What the task requires: In your copy, each line below is repeated exactly and no image appears.

======== Data extract ========

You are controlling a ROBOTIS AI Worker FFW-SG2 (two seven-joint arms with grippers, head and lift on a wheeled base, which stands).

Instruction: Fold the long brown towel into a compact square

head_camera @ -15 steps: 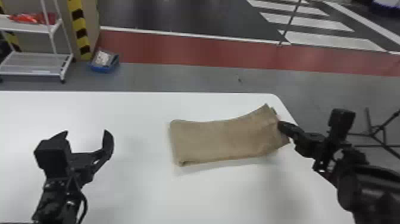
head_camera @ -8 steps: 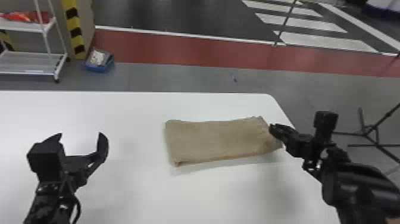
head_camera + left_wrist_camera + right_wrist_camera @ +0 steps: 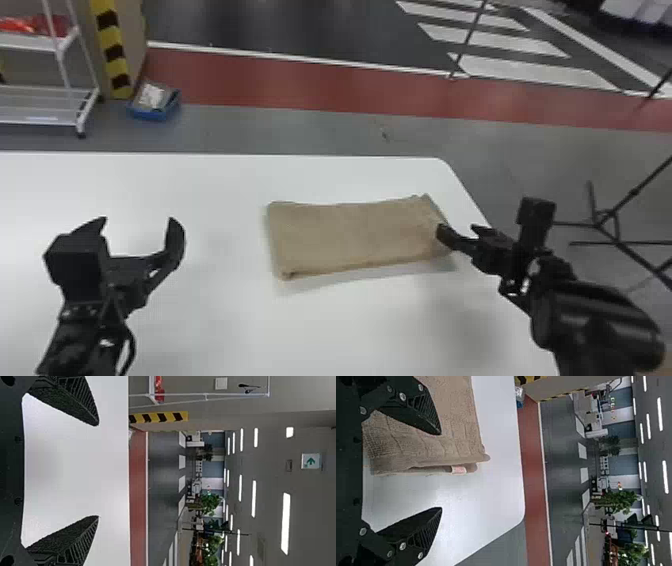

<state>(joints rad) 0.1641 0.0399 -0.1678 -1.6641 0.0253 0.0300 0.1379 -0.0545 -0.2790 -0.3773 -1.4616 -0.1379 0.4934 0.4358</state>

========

Response for this exercise:
You are controlling a ROBOTIS AI Worker FFW-SG2 (two seven-joint arms with grippers, head and lift on a wheeled base, which stands).

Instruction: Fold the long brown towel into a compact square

head_camera @ -15 steps: 
head_camera @ -8 steps: 
head_camera + left_wrist_camera + right_wrist_camera @ +0 steps: 

<state>(joints rad) 0.1641 0.0399 -0.1678 -1.6641 0.0253 0.0300 0.1379 -0.0545 -0.2790 -0.3773 -1.4616 -0.1379 0.4934 0.4358</state>

Work on the exercise is finished.